# Action item
Your answer should be the lines below from the one with "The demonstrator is" to the one with "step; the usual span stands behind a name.", both included, given again exactly and with nothing added.

● ● ● ● ●

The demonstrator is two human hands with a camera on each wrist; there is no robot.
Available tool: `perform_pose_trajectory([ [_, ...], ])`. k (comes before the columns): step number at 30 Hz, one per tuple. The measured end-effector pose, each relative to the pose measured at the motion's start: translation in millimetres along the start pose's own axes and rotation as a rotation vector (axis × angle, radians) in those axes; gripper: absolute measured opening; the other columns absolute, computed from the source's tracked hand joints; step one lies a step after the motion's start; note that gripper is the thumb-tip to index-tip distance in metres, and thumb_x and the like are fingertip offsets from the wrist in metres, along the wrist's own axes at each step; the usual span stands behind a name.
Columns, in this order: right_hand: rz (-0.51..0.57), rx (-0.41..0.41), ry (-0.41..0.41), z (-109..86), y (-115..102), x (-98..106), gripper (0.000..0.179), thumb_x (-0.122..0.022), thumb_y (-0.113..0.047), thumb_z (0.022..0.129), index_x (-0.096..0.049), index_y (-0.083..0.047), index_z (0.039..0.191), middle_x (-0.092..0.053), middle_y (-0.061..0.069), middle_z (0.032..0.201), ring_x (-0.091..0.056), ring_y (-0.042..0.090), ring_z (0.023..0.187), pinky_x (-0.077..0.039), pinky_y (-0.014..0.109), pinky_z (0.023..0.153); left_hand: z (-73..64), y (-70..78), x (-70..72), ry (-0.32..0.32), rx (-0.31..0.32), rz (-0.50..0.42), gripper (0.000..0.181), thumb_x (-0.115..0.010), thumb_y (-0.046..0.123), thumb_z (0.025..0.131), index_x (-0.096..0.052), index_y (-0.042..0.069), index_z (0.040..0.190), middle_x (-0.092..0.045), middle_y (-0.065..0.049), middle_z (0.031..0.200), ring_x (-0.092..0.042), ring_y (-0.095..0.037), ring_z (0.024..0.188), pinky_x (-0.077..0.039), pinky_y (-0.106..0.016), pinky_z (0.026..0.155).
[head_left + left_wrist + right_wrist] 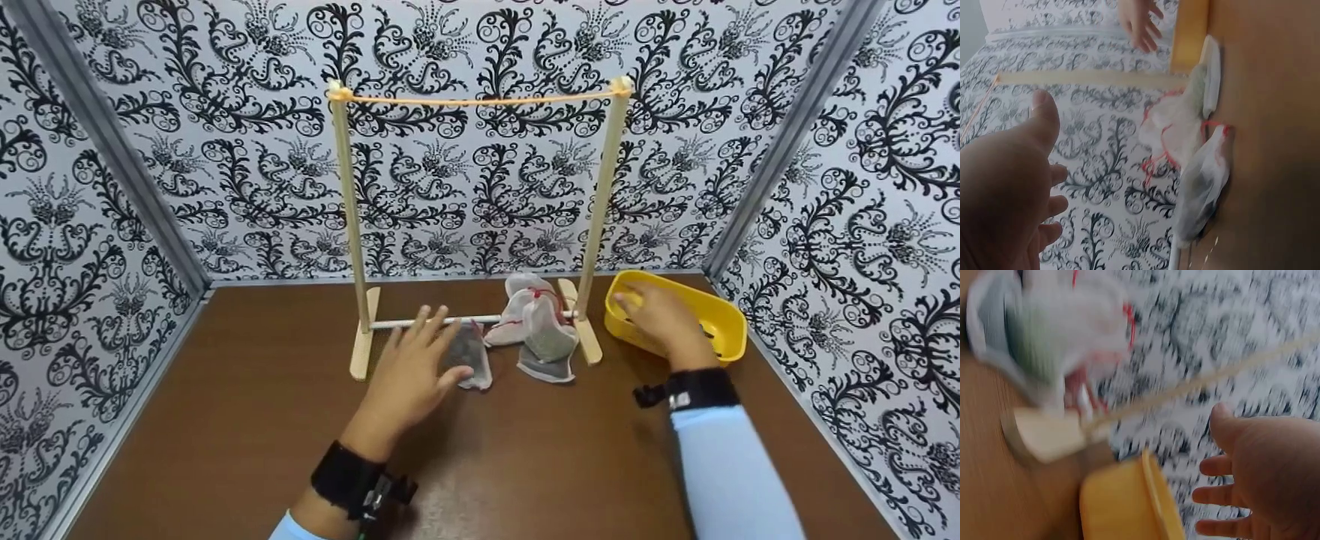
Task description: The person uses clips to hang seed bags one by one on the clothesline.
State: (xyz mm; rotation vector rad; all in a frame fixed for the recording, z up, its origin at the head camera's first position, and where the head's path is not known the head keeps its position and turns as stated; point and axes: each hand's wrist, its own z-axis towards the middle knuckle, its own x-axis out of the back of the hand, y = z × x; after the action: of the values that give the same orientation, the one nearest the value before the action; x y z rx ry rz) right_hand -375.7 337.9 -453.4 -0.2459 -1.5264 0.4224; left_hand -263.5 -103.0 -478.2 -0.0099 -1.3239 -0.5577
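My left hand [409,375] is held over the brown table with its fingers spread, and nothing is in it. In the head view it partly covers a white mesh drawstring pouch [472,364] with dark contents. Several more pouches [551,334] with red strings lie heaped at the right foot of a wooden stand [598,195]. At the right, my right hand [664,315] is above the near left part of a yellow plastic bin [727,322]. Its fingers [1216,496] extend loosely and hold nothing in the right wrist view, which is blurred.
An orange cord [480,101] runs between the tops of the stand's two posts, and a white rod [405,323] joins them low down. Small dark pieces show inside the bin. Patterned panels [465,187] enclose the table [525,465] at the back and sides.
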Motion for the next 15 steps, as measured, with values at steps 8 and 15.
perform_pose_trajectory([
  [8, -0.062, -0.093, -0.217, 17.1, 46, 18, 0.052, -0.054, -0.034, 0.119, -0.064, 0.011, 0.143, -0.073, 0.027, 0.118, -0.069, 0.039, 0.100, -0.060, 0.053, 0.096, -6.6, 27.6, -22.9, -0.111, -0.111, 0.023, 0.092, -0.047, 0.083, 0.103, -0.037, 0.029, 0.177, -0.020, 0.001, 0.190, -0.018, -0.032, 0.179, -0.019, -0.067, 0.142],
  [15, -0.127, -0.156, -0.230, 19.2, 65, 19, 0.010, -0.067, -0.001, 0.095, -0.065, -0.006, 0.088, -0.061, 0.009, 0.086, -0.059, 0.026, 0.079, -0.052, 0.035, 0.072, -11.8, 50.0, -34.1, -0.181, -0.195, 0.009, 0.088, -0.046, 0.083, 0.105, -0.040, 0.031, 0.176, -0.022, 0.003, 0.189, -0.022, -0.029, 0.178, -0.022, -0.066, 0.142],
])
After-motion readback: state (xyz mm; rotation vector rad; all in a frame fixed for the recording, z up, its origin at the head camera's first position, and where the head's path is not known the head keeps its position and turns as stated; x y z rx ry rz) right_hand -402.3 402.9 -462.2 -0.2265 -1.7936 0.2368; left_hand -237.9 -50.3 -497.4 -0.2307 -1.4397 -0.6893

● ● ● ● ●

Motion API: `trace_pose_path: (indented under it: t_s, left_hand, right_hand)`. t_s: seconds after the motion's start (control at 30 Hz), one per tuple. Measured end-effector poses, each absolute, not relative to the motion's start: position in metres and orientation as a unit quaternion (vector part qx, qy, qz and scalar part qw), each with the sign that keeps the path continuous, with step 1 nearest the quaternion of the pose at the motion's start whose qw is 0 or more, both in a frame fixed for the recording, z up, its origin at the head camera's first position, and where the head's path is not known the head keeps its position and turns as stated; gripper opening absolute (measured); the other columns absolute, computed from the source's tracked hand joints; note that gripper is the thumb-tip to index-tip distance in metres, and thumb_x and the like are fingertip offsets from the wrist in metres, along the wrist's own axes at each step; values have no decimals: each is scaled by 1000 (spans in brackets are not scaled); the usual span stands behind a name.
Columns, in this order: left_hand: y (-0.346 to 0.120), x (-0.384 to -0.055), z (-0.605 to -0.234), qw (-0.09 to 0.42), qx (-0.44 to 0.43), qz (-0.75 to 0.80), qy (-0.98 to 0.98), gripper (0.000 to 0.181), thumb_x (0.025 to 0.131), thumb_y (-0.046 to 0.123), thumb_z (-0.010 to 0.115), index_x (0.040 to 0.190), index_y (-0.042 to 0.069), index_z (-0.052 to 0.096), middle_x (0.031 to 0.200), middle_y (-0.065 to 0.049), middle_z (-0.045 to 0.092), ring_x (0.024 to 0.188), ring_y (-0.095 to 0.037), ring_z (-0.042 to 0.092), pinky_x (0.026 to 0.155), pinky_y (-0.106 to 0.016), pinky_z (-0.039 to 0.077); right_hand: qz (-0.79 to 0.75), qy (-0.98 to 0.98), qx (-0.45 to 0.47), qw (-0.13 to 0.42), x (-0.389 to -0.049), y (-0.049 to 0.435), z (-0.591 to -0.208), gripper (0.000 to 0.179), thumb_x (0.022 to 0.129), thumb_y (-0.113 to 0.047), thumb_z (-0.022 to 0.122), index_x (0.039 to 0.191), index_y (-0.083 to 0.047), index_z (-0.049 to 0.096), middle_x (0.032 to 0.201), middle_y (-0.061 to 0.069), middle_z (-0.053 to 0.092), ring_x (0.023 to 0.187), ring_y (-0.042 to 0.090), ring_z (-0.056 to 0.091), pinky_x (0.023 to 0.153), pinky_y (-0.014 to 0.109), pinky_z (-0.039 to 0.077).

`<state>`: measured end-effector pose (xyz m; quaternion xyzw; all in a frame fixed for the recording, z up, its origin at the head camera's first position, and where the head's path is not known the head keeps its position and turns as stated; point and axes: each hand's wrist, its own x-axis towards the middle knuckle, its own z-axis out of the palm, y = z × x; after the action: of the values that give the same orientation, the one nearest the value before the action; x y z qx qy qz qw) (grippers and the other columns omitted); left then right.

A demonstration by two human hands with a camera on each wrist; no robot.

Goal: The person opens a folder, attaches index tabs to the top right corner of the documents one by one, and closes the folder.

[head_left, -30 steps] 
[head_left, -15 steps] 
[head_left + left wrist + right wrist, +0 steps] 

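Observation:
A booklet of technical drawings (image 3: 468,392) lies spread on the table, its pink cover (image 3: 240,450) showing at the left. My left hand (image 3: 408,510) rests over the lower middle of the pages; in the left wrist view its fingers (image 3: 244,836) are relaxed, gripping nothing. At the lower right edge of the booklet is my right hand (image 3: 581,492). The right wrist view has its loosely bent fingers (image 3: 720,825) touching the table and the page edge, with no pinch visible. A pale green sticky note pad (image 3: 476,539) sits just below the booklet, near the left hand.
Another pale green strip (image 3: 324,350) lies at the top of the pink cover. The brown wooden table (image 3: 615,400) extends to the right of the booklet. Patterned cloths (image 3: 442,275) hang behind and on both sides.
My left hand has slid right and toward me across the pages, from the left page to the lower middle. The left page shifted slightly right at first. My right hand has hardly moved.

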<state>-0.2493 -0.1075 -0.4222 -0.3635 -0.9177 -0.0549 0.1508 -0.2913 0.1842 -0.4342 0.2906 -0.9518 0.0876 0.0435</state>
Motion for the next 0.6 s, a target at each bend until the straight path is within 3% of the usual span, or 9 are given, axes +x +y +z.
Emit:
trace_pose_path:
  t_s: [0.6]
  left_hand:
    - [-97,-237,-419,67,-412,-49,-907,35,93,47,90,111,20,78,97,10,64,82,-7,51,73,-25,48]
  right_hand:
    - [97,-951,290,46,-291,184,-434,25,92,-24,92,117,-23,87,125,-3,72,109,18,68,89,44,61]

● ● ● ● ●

# Written solution
The demonstrator is two human hands with a camera on each wrist; there is no robot.
Available tool: `perform_pose_trajectory([ [_, ...], ])`. k (comes before the columns): step number at 30 Hz, one per tuple. The measured end-effector pose, each relative to the pose measured at the motion's start: translation in millimetres along the start pose's own axes and rotation as a rotation vector (axis × angle, radians) in those axes; gripper: absolute measured opening; the other columns absolute, computed from the source's tracked hand joints; step one lies a step after the motion's start; note that gripper is the thumb-tip to index-tip distance in metres, and thumb_x and the like are fingertip offsets from the wrist in metres, along the wrist's own axes at each step; the usual span stands behind a name.

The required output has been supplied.